Poderemos indagar: educadores,

alunos, coordenações e pais acreditam neste

modelo de educação que, na sua maior parte,

tem como télos, isto é, como fim, a construção

de um discurso e de um pensamento

competente? Em meio às tantas avaliações

existentes, em algum momento pensa-se em

avaliar o sentido deste projeto de uma educação

que tem como arte a „arte de reduzir cabeças‟ (DUFOUR, 2005) às competências técnicas?

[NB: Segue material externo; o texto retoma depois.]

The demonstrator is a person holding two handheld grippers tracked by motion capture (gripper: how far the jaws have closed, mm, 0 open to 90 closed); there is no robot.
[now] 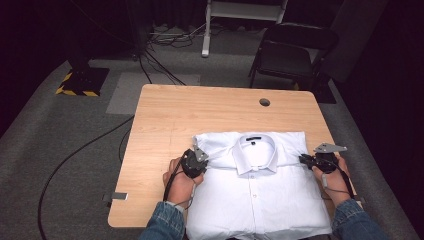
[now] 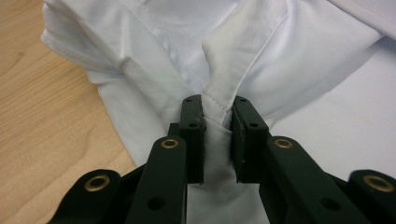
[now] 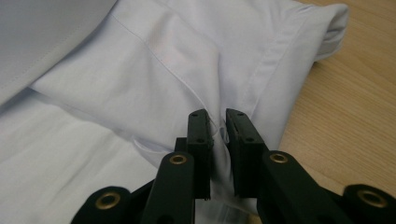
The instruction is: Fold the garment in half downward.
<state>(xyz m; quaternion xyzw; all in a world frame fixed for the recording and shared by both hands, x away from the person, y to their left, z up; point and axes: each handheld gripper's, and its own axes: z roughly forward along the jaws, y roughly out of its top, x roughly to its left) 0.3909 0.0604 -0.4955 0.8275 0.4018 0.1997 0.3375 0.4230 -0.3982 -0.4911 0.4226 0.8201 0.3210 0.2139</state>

Até que ponto todo mundo acredita, ainda, neste

projeto que tem como „inspiração‟ a Ordem e o

Progresso? Qual é a „ordem‟ que se produz com

a „progressiva‟ idéia de um projeto que se

pretende competente através da primazia de um

discurso competente tecnicamente? Até que

ponto este projeto, movido pela aquisição de

conteúdos enciclopédicos, serve mais para

ocupar crianças e adolescentes, disciplinando-

as, „docilizando-as‟ para que servilmente

obedeçam desde pequenas e não aprendam a contestar criticamente o que se mantém

instituído e decidido por alguns? Até que ponto

a violência que encontramos no interior das

escolas é parte de uma descrença neste modelo?

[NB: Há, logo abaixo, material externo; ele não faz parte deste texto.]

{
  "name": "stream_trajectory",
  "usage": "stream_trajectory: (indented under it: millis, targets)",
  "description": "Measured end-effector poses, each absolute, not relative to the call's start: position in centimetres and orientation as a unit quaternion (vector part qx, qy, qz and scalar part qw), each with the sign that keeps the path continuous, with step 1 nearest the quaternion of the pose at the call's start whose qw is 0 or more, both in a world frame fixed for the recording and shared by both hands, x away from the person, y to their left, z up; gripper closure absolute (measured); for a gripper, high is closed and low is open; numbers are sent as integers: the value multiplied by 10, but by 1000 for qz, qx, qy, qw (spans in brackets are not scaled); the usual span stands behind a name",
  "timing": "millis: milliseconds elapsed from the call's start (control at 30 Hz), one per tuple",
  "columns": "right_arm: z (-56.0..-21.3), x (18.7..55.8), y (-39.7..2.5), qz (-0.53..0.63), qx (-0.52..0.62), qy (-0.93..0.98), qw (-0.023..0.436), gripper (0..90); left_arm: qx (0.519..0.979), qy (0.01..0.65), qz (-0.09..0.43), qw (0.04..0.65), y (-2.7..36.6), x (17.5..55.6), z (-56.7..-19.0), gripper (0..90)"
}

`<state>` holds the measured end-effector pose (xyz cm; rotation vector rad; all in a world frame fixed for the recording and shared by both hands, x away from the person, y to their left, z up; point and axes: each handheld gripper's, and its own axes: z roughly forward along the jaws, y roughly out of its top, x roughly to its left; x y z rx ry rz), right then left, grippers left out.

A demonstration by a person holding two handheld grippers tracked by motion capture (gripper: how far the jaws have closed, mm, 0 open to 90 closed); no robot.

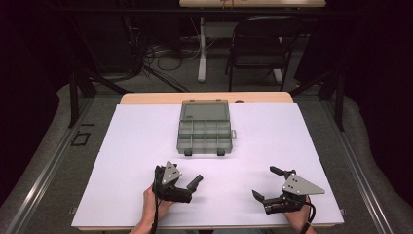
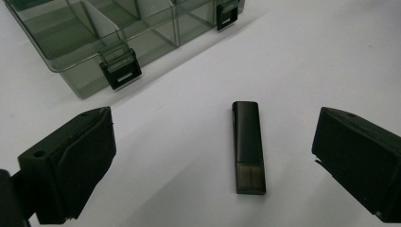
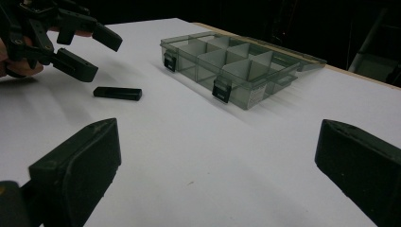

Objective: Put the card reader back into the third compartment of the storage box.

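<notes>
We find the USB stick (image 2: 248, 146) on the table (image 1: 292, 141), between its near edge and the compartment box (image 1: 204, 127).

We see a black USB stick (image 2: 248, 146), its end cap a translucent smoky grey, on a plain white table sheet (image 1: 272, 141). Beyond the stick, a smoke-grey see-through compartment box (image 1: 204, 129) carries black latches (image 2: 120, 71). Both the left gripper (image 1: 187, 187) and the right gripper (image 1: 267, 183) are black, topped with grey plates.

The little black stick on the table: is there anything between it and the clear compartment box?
Nothing: in the left gripper view, only bare white table surface separates the black USB stick from the compartment box.
</notes>
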<state>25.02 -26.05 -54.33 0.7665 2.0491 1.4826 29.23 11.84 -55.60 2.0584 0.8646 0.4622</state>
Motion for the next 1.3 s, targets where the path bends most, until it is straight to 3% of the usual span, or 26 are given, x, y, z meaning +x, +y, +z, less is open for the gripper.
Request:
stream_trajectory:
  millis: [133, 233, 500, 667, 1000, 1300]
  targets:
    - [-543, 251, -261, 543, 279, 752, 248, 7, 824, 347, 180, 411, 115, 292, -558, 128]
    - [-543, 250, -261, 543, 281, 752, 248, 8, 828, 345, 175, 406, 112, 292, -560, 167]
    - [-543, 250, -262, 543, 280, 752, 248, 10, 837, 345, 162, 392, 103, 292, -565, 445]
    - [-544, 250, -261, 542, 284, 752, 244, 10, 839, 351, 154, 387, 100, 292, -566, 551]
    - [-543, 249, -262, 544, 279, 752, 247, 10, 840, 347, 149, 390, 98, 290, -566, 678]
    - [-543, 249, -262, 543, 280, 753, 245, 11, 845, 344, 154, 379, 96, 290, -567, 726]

Estas indagações são movidas por

inúmeros afetos que se misturam às inúmeras

imagens que sobrevém à mente! Muito mais que

respondê-las, tenho a sensação de que mudanças

importantes precisam se operar na sociedade e,

não apenas no interior das relações da educação!

Uma sociedade que se permita sair da passiva „servidão voluntária‟ (LA BOÉTIÉ, 2001).

Servidão que vem servir aos interesses daqueles

que se dizem „representar interesses coletivos‟!

Servidão voluntária que deixa de exercitar um

certo tipo de experiência: a de aprender dizer a

verdade de forma pacífica, sem violência!

Aprender a arte da proxemia, da proximidade,

exercitada no interior das práticas educativas,

como forma de exercício ético-político de

compartilhamento das idéias e desejos, vertidos

aos interesses comuns! Aprender, no interior das práticas educativas, outras competências –

proxêmicas e parresiásticas – que poderão

contribuir para a construção de uma sociedade

na qual o respeito, a sensibilidade ao outro,

sejam experimentadas. No entanto, vemos que

os discursos proferidos em sala de aula, são

prioritariamente aqueles que se dirigem às

aprendizagens das competências técnicas, estão

ligados à construção individual de um discurso

dirigido, talvez, para responder às exigências do

mercado! Mas, sabemos pela experiência, que

apenas aqueles que „docilmente‟ aprenderem a „falar a língua‟ discursiva técnica, „talvez‟,

encontrarão um „lugar ao sol‟ no horizonte dinâmico do mercado! Quem não se apropriar

deste discurso estará fora! Estes serão, como

vimos, os „incompetentes sociais‟: desprovidos

da arte de falar em nome da língua

„especialística‟! No entanto, aqueles providos da

língua „especialística‟, poderão falá-la, mas

assim como um profeta: não falam em nome

próprio! Falam a língua da cultura, serva do

„divino mercado‟ (DUFOUR, 2008), falam em

nome de uma ética de mercado que só faz

dividir, separar, individualizar e competir! Lógica que vem produzir, paulatinamente,

indivíduos que utilizarão outros indivíduos para

chegarem àquilo que desejam! Lógica de

consumo entre indivíduos: não importando mais

as pessoas, importando, sim, aquilo que se

deseja para se alcançar o sucesso profissional

(individual) ou qualquer outro que seja!

Exercitar a proxemia: proximidades

entre as singulares existências! Exercitar a

parresia : aprender a compartilhar a experiência

de falar em nome próprio, respeitando-se as

diferenças. Arte do encontro, política de construir-se a si e o mundo!